**Task requirements:** The lines wanted are those in the data below that include "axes".

**Collected material:**

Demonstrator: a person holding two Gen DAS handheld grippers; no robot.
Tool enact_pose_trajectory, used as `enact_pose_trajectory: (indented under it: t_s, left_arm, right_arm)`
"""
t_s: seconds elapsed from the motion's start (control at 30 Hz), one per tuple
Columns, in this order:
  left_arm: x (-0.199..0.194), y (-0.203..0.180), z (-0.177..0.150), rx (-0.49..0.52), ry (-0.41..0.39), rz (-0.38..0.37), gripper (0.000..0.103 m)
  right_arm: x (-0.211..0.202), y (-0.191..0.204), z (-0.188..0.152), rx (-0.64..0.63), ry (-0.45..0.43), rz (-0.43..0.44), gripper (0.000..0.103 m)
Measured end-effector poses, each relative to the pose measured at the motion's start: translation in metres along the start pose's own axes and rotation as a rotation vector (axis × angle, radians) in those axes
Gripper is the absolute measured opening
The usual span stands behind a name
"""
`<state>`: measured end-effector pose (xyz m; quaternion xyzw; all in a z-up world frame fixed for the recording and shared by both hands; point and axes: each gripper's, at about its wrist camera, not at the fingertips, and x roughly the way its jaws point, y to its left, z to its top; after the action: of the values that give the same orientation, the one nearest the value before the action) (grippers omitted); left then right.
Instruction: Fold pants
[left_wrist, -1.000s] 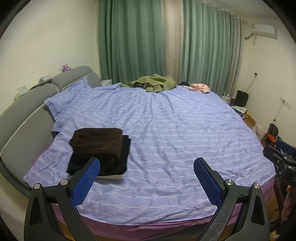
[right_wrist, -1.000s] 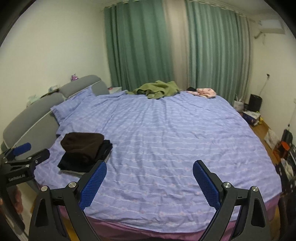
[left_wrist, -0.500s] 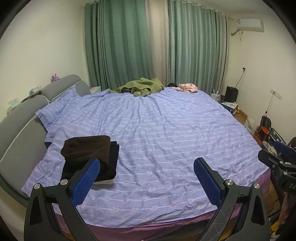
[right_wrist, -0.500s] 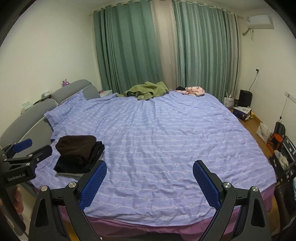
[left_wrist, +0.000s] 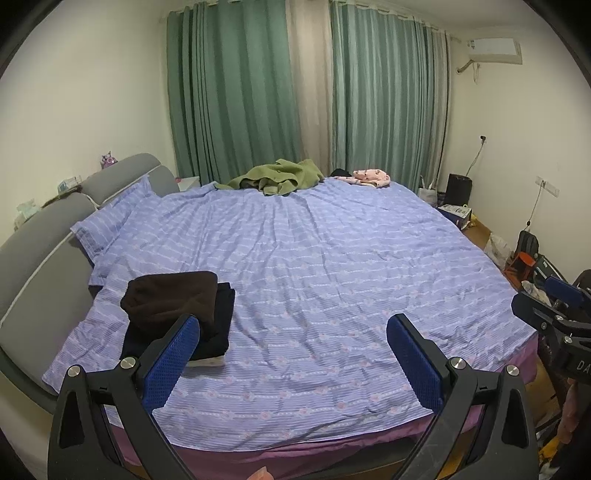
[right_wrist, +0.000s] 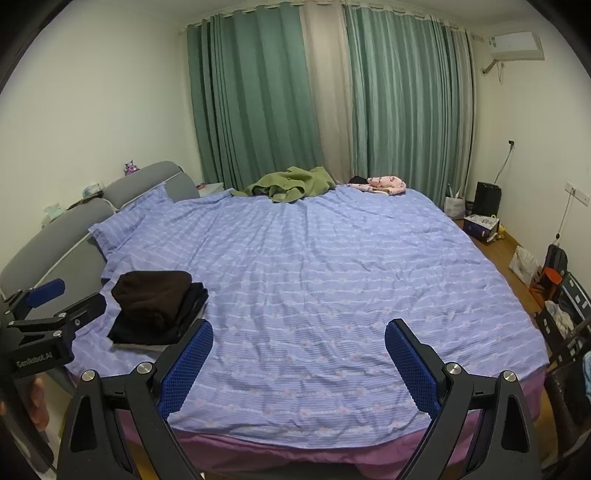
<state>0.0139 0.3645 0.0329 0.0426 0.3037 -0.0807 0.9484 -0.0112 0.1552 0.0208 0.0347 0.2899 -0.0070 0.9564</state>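
A stack of folded dark garments, brown on top of black (left_wrist: 177, 310), lies on the near left of the bed; it also shows in the right wrist view (right_wrist: 155, 306). Crumpled green clothing (left_wrist: 277, 181) (right_wrist: 291, 184) and a pink garment (left_wrist: 371, 178) (right_wrist: 386, 184) lie at the far edge of the bed. My left gripper (left_wrist: 293, 354) is open and empty, held off the bed's near edge. My right gripper (right_wrist: 299, 356) is open and empty, also off the near edge. Each gripper shows at the side of the other's view.
The bed has a purple striped sheet (left_wrist: 314, 266) and a grey headboard (left_wrist: 44, 240) on the left. Green curtains (left_wrist: 258, 92) hang behind it. Boxes, bags and a black bin (right_wrist: 487, 199) stand on the wooden floor at the right.
Both grippers have pulled back and up from the bed, so more of the room shows. Both stayed open and empty. The folded stack has not moved.
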Motion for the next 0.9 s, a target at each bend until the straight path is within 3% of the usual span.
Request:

**Task response:**
Measured end-effector poses, each relative to the pose measured at the motion's start: translation in metres along the start pose's own axes and rotation as a rotation vector (axis × angle, radians) in those axes
`<state>`: measured end-effector pose (xyz m; quaternion xyzw; all in a z-up world frame fixed for the recording and shared by both hands; point and axes: each gripper's, at about its wrist camera, not at the fingertips, and x roughly the way its jaws point, y to its left, z to its top; after the action: of the values that give the same orientation, the one nearest the value before the action) (grippers omitted); left then right.

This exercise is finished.